Crawler Advanced Options

Advanced Options control how the crawler fetches and processes your website pages. These settings are available in two places:

Location	Path	When to Use
Data Uploads	Admin > Uploads > Website Crawler	Full control over crawling with detailed progress
Setup Wizard	Admin > Setup Wizard > Website step	Quick setup with AI-assisted configuration

Both pages share the same underlying settings and backend. Changes made in one are reflected in the other.

Crawler Settings

These core settings appear above the Advanced Options section.

Home Page URL

The starting URL for the crawl. The crawler begins here and follows links to discover other pages on the same domain.

Why: The crawler needs a starting point to discover your site's content. Your home page typically links to all major sections.

How it works:

The crawler visits this URL first
It extracts all links from the page
It follows those links if they are on the same domain
The process repeats for each discovered page

Tips:

Use your main domain (e.g., https://example.com)
The crawler only follows links within the same domain
Subdomains are treated as separate domains

Max Pages

The maximum total number of pages to crawl. Default: 100. Range: 1-1000.

Why: Prevents runaway crawls on large sites. Controls cost and processing time since every page is analyzed and embedded.

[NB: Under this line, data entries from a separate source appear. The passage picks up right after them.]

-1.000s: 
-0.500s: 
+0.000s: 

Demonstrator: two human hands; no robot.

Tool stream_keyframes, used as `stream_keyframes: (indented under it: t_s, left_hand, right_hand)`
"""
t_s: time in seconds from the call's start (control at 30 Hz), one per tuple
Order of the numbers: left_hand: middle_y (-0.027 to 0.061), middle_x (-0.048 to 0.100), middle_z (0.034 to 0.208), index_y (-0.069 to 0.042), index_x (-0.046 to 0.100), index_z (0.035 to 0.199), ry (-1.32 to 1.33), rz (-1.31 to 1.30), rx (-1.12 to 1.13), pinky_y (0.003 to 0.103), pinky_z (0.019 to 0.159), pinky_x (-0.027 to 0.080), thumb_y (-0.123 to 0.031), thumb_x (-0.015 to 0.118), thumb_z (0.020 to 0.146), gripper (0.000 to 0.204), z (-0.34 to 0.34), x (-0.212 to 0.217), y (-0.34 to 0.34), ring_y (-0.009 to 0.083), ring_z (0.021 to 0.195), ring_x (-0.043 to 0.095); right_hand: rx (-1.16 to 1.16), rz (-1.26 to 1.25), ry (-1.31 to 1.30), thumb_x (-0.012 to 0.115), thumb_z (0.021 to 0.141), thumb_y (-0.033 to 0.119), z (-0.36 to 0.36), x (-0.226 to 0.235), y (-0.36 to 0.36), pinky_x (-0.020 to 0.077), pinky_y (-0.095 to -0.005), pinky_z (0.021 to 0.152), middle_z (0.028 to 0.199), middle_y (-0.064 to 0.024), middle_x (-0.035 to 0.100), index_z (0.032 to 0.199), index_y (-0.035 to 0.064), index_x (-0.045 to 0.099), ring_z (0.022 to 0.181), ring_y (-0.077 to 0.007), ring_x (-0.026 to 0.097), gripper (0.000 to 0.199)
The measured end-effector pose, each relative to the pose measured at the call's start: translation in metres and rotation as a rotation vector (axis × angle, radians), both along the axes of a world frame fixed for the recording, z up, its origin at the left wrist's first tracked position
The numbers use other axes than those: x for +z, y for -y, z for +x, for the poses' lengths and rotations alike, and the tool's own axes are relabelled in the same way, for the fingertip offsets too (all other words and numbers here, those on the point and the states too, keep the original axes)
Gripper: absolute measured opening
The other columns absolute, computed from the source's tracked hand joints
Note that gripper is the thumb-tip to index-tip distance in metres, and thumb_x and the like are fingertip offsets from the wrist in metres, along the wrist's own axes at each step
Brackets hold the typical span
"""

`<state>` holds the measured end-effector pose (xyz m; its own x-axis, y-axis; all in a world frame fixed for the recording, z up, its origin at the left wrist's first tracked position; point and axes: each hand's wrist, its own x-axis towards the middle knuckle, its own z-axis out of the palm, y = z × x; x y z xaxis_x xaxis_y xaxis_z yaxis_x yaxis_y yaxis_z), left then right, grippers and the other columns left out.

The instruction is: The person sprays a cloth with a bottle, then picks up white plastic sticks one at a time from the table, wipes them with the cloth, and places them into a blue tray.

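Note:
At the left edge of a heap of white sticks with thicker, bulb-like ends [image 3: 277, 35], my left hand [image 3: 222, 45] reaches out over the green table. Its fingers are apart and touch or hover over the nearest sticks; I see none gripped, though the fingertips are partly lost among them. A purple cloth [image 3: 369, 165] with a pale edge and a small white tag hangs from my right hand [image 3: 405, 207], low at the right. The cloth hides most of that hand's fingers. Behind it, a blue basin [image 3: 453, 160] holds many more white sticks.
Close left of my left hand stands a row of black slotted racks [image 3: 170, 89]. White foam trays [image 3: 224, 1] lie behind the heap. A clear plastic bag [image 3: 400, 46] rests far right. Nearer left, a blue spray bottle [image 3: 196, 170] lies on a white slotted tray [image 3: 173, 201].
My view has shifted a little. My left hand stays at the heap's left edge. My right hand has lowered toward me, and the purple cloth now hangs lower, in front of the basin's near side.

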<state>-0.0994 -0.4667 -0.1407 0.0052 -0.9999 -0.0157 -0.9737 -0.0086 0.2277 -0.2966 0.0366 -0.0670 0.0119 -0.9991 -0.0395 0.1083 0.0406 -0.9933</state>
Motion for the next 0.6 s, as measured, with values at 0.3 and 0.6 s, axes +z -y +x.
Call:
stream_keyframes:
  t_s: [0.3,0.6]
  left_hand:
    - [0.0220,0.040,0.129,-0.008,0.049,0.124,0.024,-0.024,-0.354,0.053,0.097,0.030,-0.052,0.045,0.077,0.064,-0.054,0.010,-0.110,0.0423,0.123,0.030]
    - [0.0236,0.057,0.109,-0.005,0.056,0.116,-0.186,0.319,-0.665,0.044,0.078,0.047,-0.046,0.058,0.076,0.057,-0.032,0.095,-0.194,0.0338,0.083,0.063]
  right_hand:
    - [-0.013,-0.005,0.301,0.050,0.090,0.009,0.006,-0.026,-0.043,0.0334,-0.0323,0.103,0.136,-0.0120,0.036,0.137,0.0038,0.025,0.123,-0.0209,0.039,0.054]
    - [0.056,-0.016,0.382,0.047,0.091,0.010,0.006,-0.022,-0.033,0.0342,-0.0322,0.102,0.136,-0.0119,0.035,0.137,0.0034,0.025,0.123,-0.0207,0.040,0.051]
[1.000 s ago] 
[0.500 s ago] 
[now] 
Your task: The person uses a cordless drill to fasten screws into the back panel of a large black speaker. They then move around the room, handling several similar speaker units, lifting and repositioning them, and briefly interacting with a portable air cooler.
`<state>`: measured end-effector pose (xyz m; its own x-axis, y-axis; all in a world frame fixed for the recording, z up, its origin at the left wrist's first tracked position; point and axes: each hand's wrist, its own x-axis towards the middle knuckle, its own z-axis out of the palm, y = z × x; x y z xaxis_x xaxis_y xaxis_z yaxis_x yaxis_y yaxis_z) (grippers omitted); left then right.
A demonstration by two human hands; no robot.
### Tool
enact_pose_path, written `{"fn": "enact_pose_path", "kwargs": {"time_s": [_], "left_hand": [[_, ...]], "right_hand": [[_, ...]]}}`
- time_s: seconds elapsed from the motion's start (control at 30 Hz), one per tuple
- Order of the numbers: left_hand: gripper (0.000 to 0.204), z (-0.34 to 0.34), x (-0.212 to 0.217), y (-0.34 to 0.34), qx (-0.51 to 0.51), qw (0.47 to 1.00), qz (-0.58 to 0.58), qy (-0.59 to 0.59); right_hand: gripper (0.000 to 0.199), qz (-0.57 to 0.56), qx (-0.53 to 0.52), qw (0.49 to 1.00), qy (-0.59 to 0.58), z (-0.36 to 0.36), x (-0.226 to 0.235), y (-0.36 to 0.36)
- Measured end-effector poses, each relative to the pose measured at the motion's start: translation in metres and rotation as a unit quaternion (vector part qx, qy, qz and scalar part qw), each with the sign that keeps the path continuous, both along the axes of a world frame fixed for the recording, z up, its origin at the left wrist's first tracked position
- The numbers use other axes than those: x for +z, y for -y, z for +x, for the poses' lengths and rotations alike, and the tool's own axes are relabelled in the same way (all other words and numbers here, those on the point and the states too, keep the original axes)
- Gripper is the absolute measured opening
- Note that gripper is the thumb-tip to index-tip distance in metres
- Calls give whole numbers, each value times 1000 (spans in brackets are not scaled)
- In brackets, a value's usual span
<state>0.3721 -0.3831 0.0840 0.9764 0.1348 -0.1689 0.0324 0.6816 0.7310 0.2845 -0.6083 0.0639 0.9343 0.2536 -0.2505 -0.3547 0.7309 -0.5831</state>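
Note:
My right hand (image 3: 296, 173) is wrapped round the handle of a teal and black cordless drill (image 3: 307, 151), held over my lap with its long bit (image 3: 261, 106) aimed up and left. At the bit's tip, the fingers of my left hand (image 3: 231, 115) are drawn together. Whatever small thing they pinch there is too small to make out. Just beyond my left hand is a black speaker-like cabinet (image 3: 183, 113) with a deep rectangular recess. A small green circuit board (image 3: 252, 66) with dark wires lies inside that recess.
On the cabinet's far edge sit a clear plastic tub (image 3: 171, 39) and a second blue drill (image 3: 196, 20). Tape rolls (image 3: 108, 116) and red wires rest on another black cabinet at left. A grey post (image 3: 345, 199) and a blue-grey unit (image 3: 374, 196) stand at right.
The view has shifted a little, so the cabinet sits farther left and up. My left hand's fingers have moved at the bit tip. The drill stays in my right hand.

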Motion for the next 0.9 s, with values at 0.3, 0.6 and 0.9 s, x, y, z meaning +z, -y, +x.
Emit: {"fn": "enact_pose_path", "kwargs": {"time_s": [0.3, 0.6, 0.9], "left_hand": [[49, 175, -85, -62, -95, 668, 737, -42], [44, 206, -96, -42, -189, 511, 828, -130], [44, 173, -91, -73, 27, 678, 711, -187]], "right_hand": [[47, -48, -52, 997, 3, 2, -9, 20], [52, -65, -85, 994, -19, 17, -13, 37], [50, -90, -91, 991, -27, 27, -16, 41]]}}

How it works: The crawler stops discovering new pages once this limit is reached. Pages already in the queue are not fetched once the limit is hit.

Tips:

Small sites (under 50 pages): set to 50-100
Medium sites (100-500 pages): set to 200-500
Large sites: start with 100 to test, then increase
This is the total count, not additional pages on top of existing ones

Max Depth

How many links deep to follow from the starting URL. Default: 3. Range: 1-10.

Why: Controls how far the crawler ventures from your home page. Deeper pages are often less relevant (privacy policies, terms of service, archived blog posts).

How it works:

Depth 0: Only the home page
Depth 1: Home page + pages linked directly from it
Depth 2: All of the above + pages linked from depth-1 pages
And so on

Tips:

Depth 3 covers most site content
Increase to 5+ only for deeply nested sites (e.g., documentation with many sub-sections)
Lower depth produces a more focused knowledge base

Fresh Start

When enabled, deletes all existing crawled pages and embeddings before starting a new crawl.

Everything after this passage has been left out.